EXERCISE REQUIREMENTS
Line tally for "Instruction": state how many lines of the entries include it, with no other text.

MATERIAL PROVIDED
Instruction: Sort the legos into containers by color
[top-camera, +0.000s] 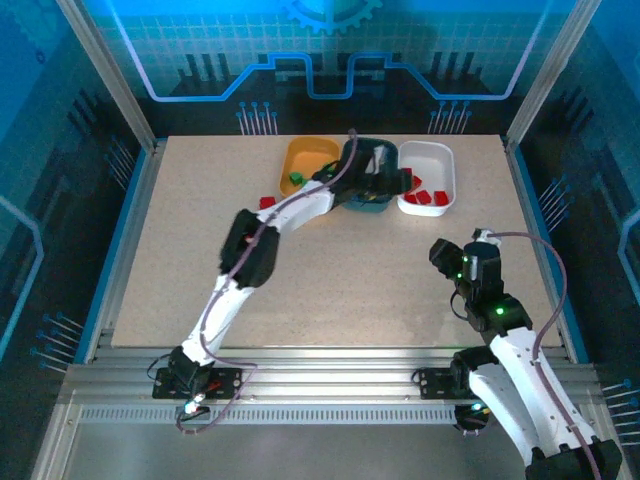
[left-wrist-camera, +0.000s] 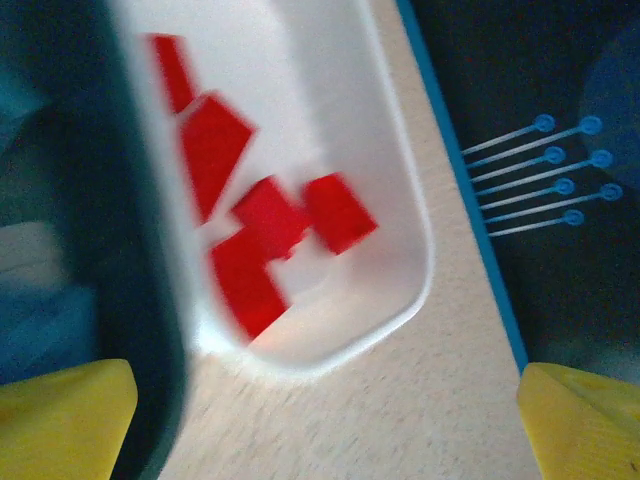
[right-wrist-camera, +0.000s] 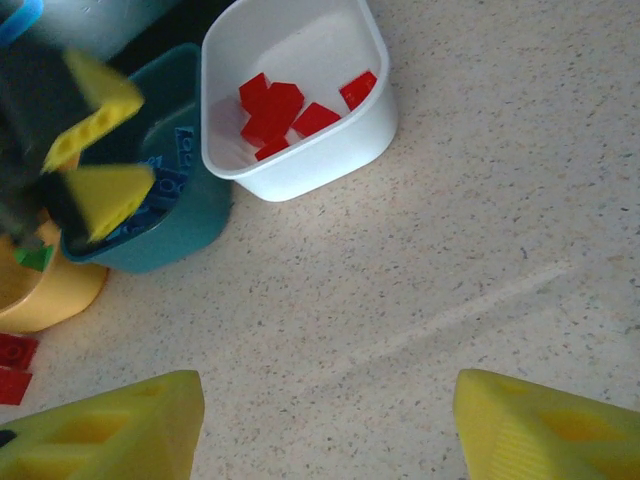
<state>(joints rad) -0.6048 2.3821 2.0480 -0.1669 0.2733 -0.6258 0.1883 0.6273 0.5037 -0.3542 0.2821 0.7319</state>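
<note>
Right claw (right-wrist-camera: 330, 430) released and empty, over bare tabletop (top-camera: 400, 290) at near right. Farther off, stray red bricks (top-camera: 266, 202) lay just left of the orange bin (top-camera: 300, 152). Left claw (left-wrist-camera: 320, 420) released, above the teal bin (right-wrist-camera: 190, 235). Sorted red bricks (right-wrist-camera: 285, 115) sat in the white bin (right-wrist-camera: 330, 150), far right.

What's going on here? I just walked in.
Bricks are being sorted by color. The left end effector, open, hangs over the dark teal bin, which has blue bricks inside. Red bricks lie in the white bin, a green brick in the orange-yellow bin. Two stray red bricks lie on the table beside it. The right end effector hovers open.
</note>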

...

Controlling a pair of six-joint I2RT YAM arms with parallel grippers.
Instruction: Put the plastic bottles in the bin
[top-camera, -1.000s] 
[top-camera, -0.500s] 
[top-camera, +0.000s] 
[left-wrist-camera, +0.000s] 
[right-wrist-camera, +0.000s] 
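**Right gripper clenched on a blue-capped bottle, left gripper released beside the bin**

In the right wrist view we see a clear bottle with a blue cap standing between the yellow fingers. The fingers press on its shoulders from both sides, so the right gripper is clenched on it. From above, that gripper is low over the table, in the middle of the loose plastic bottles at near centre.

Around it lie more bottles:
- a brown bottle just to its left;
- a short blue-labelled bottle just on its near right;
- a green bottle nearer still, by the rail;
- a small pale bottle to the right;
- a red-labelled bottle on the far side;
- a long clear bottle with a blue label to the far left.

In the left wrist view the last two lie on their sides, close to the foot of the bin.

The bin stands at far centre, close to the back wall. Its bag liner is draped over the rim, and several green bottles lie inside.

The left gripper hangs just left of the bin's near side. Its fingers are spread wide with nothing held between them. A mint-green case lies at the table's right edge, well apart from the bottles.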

YOUR RESPONSE
2